La celebración cercana del Día del Maestro me brinda la oportunidad de insistir en la transcendencia de su misión y el deber, en consecuencia, de tratarlos con el respeto y la consideración que se merecen. Si queremos que la educación contribuya a acabar con la pobreza, debemos primero acabar con la pobreza de los educadores y con la pobreza de la educación.
Desde hace tiempo vengo repitiendo que para la reconstrucción de Venezuela y para el futuro de la humanidad, los educadores somos más importantes que los economistas, los políticos y los militares. En la actual sociedad del conocimiento, la educación es el medio fundamental para combatir la violencia, aumentar la productividad, afianzar la convivencia y la paz y lograr un desarrollo económico y humano sustentable. La educación es el pasaporte a un mañana mejor pues, como ya lo intuyó Bolívar, los países avanzan de acuerdo al nivel de su educación. A todos nos conviene tener más y mejor educación y que todos los demás la tengan. Sin educación o con una pobre educación es imposible el progreso, la prosperidad y la paz verdadera. Por otra parte, todas las investigaciones coinciden en que el elemento más importante para una educación de calidad es contar con educadores de calidad, es decir, comprometidos, apasionados y en formación permanente, ya no para aumentar el currículo, sino para servir mejor a sus estudiantes.

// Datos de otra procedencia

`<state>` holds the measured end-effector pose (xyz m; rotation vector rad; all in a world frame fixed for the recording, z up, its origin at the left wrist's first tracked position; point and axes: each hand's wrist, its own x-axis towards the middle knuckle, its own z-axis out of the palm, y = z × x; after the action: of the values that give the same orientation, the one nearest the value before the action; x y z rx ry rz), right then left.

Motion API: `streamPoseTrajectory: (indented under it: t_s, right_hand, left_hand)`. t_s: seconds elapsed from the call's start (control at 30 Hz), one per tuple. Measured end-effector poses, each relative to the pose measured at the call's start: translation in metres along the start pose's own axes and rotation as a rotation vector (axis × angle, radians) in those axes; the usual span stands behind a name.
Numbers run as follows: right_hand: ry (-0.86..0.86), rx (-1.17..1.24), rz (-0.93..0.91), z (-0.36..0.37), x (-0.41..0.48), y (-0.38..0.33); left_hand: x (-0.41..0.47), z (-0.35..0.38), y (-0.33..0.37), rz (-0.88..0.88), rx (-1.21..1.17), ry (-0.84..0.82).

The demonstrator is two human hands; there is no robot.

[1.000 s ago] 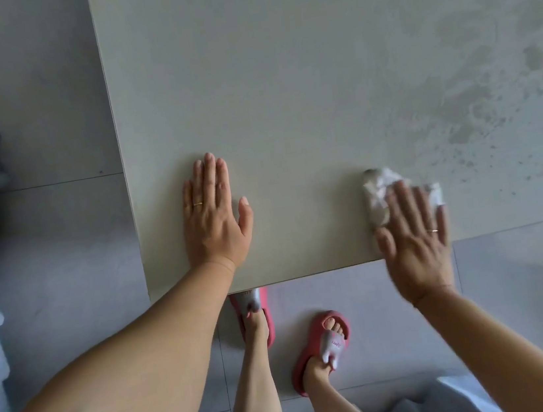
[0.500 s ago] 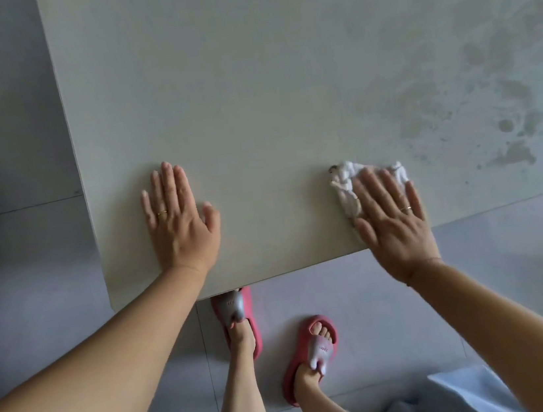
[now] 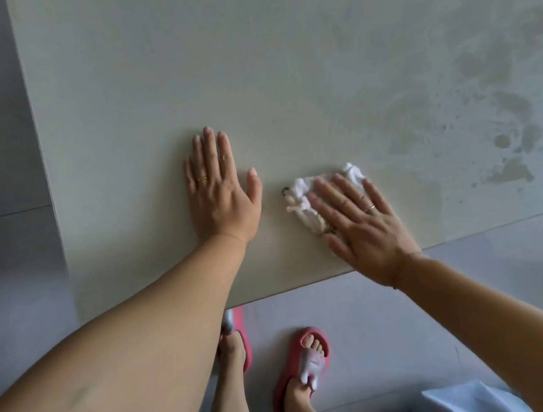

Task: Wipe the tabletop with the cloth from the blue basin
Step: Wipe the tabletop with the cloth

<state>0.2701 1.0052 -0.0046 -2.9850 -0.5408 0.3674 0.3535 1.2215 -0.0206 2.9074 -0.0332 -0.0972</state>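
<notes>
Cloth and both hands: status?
Left hand flat on the tabletop, open. Right hand flat, fingers straight, pressing the white cloth near the front edge. Damp blotches to the cloth's right.

A person's left hand (image 3: 220, 195) lies flat, fingers (image 3: 211, 151) straight, on a pale grey-green matte table (image 3: 143, 84) near its front edge. Just beside it, the right hand (image 3: 366, 228) presses a crumpled white cloth (image 3: 300, 198) against the surface with an open palm. Darker damp blotches (image 3: 510, 170) mark the table to the right. Below the edge, two feet in red rubber slippers (image 3: 301, 367) stand on a grey tiled floor (image 3: 364, 314).
</notes>
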Motion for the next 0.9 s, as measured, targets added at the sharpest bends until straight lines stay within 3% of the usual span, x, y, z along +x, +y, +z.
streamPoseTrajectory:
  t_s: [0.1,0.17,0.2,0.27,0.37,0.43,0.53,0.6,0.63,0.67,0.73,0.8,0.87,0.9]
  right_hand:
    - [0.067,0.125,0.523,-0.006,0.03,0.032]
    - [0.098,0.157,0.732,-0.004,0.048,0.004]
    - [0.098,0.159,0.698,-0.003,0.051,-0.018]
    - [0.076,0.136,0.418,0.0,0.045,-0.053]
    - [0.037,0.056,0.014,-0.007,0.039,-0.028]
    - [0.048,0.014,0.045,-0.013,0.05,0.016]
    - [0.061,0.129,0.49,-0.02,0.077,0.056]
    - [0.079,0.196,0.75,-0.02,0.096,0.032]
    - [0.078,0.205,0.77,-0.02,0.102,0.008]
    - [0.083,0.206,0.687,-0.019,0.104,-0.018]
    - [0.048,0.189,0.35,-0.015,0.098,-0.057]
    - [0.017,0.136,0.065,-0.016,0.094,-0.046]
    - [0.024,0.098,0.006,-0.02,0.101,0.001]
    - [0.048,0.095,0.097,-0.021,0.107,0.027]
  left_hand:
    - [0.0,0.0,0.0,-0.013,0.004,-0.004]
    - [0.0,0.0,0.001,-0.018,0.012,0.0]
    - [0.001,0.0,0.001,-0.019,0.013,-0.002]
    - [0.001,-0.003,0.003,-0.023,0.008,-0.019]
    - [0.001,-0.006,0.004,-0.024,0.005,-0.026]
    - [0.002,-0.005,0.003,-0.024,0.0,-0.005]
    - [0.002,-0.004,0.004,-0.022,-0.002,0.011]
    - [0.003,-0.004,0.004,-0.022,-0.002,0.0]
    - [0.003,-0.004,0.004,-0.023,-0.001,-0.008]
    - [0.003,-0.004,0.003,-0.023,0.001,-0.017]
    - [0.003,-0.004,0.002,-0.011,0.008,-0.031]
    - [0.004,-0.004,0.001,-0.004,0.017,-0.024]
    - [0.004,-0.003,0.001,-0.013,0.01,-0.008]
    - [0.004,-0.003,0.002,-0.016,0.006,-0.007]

La riqueza de un país no consiste en sus materias primas, sino en la calidad productiva y moral de sus ciudadanos. Educar es formar personas plenas y ciudadanos productivos y solidarios. Por ello, resulta preocupante que si bien la educación es un medio esencial para salir de la crisis; hoy, en Venezuela, la propia crisis está llevando al colapso total de la educación, pues son muchos los docentes que se han ido, piensan irse, o han abandonado su profesión por considerar que el sueldo nos les alcanza para vivir. Por otra parte, muchos alumnos no consideran ya la educación como un medio de ascenso social o para garantizarse una mejor vida, lo que les ha llevado a abandonar sus estudios.
Para salir de este círculo vicioso, necesitamos hoy educadores resilientes, creativos, que no se rinden, sino que asumen las dificultades como oportunidades para inventar la educación necesaria, pues saben que educar es algo más sublime que enseñar conocimientos y materias. Educar es formar personas y ciudadanos, cincelar corazones generosos y solidarios, dar la mano, ofrecer los ojos para que los alumnos puedan mirarse en ellos y verse comprendidos y queridos. Los educadores somos los parteros del alma; los padres dan la vida, padres y educadores juntos debemos dar sentido a esa vida, pues educar es continuar la obra creadora de Dios, ayudar a nacer ese hombre o esa mujer que Dios soñó cuando los creó. El quehacer del educador es misión y no simplemente profesión. Implica no sólo dedicar horas, sino dedicar alma. Exige no sólo ocupación, sino vocación. El genuino educador está dispuesto no sólo a dar clases, sino a darse, a gastar su vida para que los demás tengan vida en abundancia.
Por ello, un abrazo solidario y admirado a todos esos maestros y maestras anónimos que, a pesar de los problemas y dificultades, viven con ilusión y entrega su vocación de servicio.